Copy every line that holds the string "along" from the data below.

Source records
┌──
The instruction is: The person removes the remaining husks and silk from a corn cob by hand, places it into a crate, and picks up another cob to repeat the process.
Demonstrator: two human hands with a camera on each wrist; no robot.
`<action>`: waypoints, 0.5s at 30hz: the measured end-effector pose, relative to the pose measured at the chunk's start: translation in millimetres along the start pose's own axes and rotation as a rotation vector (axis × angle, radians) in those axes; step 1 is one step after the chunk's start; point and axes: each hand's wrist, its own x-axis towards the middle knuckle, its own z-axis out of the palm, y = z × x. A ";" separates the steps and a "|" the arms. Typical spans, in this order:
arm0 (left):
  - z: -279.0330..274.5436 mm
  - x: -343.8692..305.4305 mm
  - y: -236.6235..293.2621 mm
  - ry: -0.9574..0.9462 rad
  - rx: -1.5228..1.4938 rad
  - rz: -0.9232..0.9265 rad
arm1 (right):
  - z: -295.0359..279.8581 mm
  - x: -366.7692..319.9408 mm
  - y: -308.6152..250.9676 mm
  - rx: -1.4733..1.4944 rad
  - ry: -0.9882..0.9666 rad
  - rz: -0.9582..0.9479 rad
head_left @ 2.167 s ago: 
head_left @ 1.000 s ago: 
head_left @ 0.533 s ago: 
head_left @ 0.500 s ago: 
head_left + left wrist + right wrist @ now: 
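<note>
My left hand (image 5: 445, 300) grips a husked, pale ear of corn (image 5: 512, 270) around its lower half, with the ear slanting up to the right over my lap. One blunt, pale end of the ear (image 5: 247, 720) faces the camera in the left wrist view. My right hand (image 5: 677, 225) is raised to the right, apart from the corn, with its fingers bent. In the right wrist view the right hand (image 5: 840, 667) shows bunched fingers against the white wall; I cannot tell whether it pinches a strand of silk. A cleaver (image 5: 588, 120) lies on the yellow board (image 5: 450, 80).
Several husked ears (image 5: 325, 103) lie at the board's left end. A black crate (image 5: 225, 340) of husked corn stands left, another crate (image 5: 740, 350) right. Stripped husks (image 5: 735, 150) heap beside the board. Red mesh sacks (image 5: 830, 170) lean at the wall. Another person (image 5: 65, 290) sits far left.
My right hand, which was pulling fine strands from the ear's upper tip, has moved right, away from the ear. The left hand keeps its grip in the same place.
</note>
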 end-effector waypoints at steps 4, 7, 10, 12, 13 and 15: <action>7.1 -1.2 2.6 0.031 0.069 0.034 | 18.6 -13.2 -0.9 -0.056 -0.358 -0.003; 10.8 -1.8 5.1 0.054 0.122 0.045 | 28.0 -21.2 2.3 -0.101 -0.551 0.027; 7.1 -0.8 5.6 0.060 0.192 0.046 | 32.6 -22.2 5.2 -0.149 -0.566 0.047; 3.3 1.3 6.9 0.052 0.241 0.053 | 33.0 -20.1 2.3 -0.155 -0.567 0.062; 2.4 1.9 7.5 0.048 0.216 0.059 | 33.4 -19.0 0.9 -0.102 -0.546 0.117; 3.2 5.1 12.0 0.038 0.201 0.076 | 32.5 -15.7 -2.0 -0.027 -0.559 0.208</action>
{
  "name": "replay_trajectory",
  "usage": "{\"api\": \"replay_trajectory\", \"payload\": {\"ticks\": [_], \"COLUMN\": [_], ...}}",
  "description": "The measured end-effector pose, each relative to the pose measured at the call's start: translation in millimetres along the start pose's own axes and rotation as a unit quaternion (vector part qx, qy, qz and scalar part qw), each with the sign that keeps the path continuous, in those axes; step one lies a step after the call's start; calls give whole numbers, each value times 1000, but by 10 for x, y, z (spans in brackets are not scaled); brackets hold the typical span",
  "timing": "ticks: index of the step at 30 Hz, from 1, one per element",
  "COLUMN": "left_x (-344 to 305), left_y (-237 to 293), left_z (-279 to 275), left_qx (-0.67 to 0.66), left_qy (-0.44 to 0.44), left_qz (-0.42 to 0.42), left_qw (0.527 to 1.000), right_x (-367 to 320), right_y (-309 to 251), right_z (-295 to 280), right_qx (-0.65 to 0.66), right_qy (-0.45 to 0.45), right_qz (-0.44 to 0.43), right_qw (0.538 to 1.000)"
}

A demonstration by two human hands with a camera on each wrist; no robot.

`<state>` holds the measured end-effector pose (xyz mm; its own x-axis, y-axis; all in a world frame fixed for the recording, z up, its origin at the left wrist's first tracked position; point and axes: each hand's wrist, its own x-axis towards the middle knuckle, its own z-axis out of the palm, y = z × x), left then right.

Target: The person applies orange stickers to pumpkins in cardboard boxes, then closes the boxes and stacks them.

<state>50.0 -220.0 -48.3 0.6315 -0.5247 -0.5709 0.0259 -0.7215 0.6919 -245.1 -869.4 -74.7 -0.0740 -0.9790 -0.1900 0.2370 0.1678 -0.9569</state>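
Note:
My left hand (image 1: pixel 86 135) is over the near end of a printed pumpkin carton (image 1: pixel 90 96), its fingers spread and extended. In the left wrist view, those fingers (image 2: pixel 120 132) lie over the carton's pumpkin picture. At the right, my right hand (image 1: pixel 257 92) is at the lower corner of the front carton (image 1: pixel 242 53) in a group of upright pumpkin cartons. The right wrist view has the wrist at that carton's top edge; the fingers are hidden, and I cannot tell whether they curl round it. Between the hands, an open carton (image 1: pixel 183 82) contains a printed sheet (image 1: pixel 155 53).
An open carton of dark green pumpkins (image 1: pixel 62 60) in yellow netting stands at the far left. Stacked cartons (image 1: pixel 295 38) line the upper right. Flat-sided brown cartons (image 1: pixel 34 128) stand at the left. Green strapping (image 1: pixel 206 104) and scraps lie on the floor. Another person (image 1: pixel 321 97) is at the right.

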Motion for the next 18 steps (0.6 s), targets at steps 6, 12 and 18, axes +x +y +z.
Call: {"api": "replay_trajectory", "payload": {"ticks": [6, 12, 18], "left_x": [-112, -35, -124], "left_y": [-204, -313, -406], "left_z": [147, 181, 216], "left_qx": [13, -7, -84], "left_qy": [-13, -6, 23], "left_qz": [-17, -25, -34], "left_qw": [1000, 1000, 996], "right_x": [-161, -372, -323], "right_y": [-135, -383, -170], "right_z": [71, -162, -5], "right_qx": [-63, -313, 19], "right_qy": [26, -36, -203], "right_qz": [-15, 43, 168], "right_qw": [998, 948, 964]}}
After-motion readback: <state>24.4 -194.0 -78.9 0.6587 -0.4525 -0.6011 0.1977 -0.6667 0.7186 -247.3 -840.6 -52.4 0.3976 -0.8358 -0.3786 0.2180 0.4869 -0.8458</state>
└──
Solution to this task.
`<action>`: waypoints, 0.5s at 30hz: the measured end-effector pose, relative to the pose measured at the chunk's start: translation in millimetres along the start pose's own axes and rotation as a rotation vector (axis × angle, radians) in those axes; step 1 is one step after the chunk's start; point and axes: each hand's wrist, its own x-axis towards the middle knuckle, its own z-axis out of the palm, y = z × x. A ";" separates the steps and a "|" the arms. Typical spans, in this order:
  "description": "The measured end-effector pose, each relative to the pose measured at the call's start: translation in millimetres along the start pose's own axes and rotation as a unit quaternion (vector part qx, qy, qz and scalar part qw), each with the sign that keeps the path continuous, in those axes; step one lies a step after the call's start; calls give whole numbers, each value times 1000, but by 10 for x, y, z (spans in brackets are not scaled); brackets hold the typical span",

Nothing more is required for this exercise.